> **Instructions to follow**
The lines from the start of the listing through the line containing "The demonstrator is" should be printed exactly, and no other lines should be printed.

> **Information shown**

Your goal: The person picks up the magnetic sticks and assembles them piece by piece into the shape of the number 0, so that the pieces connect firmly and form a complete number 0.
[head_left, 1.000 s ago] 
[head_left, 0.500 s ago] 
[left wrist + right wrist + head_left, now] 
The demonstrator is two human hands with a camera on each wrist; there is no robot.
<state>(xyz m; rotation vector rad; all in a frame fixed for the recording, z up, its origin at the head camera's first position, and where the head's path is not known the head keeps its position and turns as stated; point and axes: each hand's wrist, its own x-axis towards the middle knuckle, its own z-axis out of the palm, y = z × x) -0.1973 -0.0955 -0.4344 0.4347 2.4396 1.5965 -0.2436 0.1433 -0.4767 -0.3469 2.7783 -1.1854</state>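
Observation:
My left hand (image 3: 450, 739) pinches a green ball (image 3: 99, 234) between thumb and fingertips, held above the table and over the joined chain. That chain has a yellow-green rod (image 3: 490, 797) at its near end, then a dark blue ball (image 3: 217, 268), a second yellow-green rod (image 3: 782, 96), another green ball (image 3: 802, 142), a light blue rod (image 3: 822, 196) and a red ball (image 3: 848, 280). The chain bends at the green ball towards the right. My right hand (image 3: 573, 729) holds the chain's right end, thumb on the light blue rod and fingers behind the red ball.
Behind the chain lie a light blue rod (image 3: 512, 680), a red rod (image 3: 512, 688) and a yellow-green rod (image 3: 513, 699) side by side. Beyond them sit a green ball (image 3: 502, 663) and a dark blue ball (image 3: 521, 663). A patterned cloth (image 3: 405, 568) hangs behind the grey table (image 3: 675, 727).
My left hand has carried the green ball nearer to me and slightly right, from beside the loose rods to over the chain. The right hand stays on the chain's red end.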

> **Exercise output**
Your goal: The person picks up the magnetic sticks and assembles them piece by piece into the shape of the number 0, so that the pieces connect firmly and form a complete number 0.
[head_left, 1.000 s ago] 
[head_left, 0.500 s ago] 
[left wrist + right wrist + head_left, now] 
The demonstrator is two human hands with a camera on each wrist; there is no robot.

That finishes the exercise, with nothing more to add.